This is a tough business, a gamble. Got to keep one step ahead of the trends. I dumped most of my life savings into an Andy Garcia bar. I’m an indie producer, who’s made a tidy sum with low budget, high-concept films. I was at a bar one day on the Upper East Side when I noticed lots of guys snatching the Garcia persona. They’d sleepwalk up to the bar with hooded eyes and slicked back hair, a few strands hanging casually across the forehead. Throw in a bit of stubble, lots of cologne, a quiet, measured tone, almost serene, but with a hint of menace.
They’d order a drink, carefully stick the tip of their index finger on the inside of the glass, and circle it as though it were a relic. They stared straight ahead, flashing deep pain they were trying to conceal. Sometimes they were in Euro suits, sometimes a sport shirt opened to the chest with some neck jewelry, nothing too ostentatious. Maybe a moderately sized ring, never on the pinky. Always a cigarette placed carefully between drink and change. At most, all they did was mumble.

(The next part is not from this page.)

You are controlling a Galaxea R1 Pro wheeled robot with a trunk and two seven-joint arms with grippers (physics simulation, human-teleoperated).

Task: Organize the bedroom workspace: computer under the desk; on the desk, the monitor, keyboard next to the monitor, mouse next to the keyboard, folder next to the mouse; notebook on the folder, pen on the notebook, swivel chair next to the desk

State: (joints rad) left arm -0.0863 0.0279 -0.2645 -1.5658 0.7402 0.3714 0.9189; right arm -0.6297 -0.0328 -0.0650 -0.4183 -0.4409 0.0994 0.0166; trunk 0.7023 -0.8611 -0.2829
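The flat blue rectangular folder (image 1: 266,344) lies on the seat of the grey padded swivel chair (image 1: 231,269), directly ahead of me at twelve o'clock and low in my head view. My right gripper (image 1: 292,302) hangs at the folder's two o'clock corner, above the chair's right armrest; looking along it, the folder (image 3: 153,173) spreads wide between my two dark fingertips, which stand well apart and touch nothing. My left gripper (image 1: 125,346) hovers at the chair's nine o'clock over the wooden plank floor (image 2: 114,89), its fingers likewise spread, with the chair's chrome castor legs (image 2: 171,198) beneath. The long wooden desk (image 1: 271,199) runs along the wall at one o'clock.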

As soon as women discovered this was an Andy Garcia bar – this was back in the late nineties – you couldn’t keep them out. They swooned over these cool, potentially explosive types, and the more women showed, the more Garcias turned up. Quench and Quaff quickly became THE bar in that area.
Obviously, at first this was a money machine. Then things began to level off. Some of the Garcias took to smacking each other around – but in a masculine way – out of boredom. Fewer women were showing up. A veteran bar owner told me the same thing happened to him when he opened a Richard Gere bar in the eighties. Soon as Brad Pitt popped up in Thelma and Louise, bye-bye Gere.
Then a former patron spotted me at a store and tried to scurry away out of embarrassment. When I caught up to him in the parking lot, he broke down and admitted he had been frequenting an Orlando Bloom bar in the West Village. I couldn’t imagine guys doing the Bloom identity, but that’s why this business is a gamble.
Now I’m wracking my brain, trying to come up with the next big thing. I could go low maintenance and create a Joe Pesci bar. But what kind of women would we get?